Since our last blog entry, we have been busy trying to map out the layout for the Timeline and organise our material for inclusion on it which, due to the amount of material we have, is an enjoyable but challenging task. We’ve also been trying to conduct some additional research in Manchester.
The city wasn’t one of our original project sites but given that Mix-d is a Manchester based organisation, we thought it would be great if we could include some Mancunian experiences in the Timeline. We’ve been lucky enough to have a fantastic volunteer come on board to help us with this – Catherine Poust, a final year Archaeology and Ancient History undergraduate at the University of Manchester, is currently sourcing material from Manchester archives and has already unearthed some great stuff, including some biographies, photos and newspaper accounts. Catherine says that ‘I got involved with the Mix:d Museum because I saw the importance of this really fascinating investigation and wanted to contribute from a local perspective. So far it’s been a very interesting journey.’
In addition to Catherine’s Manchester-based research, the project team are currently concentrating on mapping out the Timeline during the years 1900-1920. Although this wasn’t a timeframe we primarily focused on in our original project, we nevertheless gathered lots of material from this period, most of which has lain around in folders, so it’s nice to be able to go through and get reacquainted with it. Focusing on the first part of the 20th century has also meant the chance to do some additional research and over the last week we’ve been following up details of a clipping we originally collected about a mixed race family who were on board the Titanic.

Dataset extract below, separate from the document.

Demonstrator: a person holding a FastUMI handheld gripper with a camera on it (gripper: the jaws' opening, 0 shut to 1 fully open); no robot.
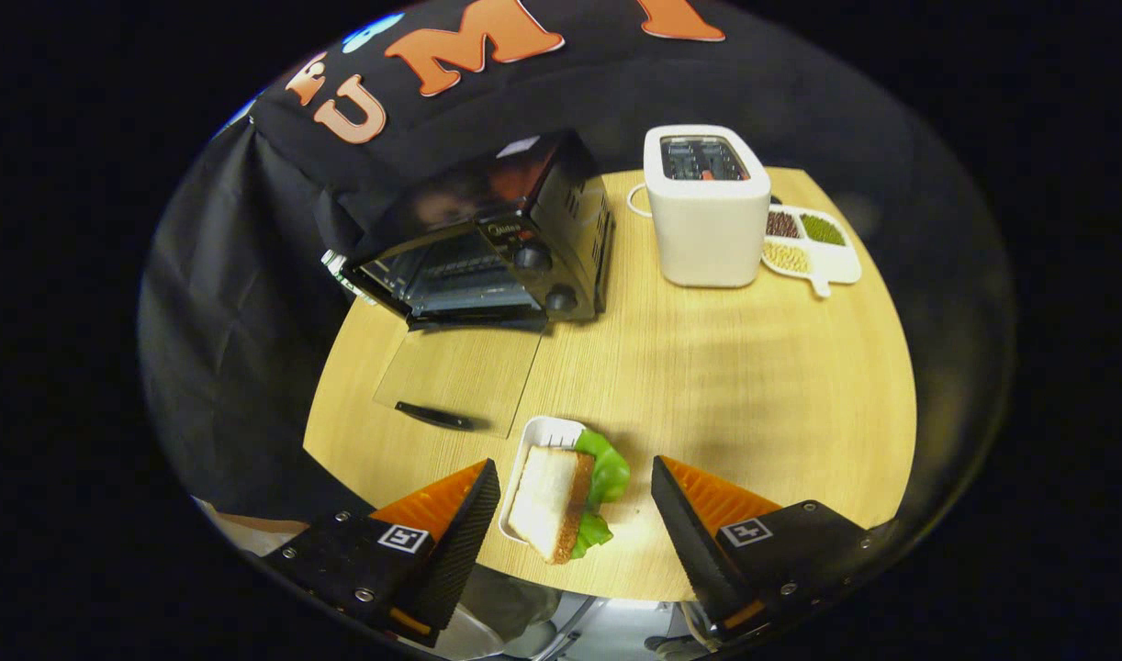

The sinking of the Titanic in 1911 dominated the British media in the months that followed. So, though Joseph, an upper-class Haitian engineer and his French wife, Juliette, weren’t British, we have decided to include their story in the Timeline as it illustrates very well the aim of our current project: to contribute towards the often overlooked presence of minority ethnic groups, particularly mixed race couples, family and people, in British history.
The story of the Laroche family, like that of the majority of the passengers on the Titanic, has a tragic ending; though Joseph managed to get the pregnant Juliette and their daughters on to a lifeboat and thus to safety, he lost his life during the sinking of the ship. As well as being moved by this part of the story, we have also been really interested to read about the Laroche family’s experiences on board ship. It appears that while they integrated and made friends with other families and passengers on the Titanic, they also experienced racial prejudice. Apparently the Titanic’s crew were so hostile to the Laroches and other ‘non-white’ passengers that the White Star Line, the company that owned the Titanic, later issued a public apology for the crew’s derogatory statements and behaviour.
The combination of ‘ordinary’ and ‘extraordinary’ experiences of the Laroche family in their daily lives due to their mixedness are a common theme in the accounts of mixed race couples, people and families. We hope that the Timeline will give some insights into this complexity and diversity and help provide a more informed and nuanced understanding of the history of the minority ethnic presence in Britain.